A diminution in the rapidity of the pulse, which may fall to the normal rate, or even below that, notwithstanding the persistence of the high temperature, indicates the beginning of the stage of depression. This change is sometimes sudden, though more often gradual in its approach. The activity of the delirium subsides, giving place to a somnolence which may seem to the inexperienced observer a favorable indication, but which soon deepens into coma. The face becomes pale, the features are sunken.

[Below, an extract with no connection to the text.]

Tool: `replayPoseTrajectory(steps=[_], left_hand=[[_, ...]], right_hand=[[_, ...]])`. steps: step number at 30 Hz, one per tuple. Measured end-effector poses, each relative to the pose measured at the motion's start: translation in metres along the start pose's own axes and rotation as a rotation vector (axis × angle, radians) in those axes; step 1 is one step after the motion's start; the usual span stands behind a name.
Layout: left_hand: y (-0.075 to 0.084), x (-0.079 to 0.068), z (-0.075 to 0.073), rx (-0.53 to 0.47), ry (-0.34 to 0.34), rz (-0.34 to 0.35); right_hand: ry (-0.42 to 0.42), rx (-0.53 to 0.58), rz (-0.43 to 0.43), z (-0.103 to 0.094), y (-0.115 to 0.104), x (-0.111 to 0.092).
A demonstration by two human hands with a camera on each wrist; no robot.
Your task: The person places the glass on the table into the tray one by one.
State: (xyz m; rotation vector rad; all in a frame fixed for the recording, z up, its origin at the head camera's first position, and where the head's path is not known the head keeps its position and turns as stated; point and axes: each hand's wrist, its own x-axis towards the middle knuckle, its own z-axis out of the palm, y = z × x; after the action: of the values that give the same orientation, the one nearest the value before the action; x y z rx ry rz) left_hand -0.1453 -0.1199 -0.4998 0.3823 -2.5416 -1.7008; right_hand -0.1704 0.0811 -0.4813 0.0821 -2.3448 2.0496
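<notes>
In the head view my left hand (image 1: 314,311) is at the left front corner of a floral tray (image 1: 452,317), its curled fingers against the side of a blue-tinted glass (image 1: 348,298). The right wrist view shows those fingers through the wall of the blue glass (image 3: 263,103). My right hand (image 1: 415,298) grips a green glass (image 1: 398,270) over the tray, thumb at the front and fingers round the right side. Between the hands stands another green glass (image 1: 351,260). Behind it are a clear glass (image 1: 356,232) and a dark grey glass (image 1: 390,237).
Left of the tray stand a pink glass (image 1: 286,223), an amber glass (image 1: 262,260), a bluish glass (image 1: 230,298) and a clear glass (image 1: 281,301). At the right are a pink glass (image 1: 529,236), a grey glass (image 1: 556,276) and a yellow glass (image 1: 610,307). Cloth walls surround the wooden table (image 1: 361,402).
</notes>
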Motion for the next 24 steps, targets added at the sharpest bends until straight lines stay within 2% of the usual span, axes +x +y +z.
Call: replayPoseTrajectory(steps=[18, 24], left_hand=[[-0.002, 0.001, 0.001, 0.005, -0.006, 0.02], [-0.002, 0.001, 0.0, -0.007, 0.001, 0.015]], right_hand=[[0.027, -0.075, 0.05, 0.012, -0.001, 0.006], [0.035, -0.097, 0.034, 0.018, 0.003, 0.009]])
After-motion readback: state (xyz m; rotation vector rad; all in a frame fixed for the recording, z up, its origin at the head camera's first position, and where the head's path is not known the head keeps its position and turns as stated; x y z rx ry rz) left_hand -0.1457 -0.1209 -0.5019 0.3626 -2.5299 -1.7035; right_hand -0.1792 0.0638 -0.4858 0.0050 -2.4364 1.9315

Only an occasional grimace or a movement of the hand to the head shows that the patient is to some extent conscious of suffering. This condition may alternate with the previous one from time to time, the comatose state being interrupted by noisy delirium and tonic or clonic convulsions, or even a partial return of consciousness, giving rise to fallacious hopes on the part of the friends, and sometimes deceiving the physician himself into a belief that a favorable issue is at hand. Before long, however, the symptoms of brain-compression become permanent. The rigidity of the limbs gives place to complete resolution. The patient lies absolutely unconscious, with dilated pupils. The pulse becomes again rapid in consequence of compression of the medulla, and thread-like and irregular; for the same reason the respirations increase to 40, 50, or 60 in the minute. The sphincters are relaxed, and the patient dies without any recurrence of the active symptoms. In rare cases recovery takes place, although almost never after the symptoms of compression have continued without interruption for any considerable length of time. Moreover, it is seldom that recovery takes place in the adult without leaving some traces of permanent damage, such as general debility, paralysis of one or more limbs, deafness, mental weakness, epilepsy, etc. Many cases of general paralysis of the insane and other forms of so-called mental disease are the result of meningitis.
DURATION.—In the adult usually the disease lasts about a week or ten days; exceptionally, it may last two or three weeks.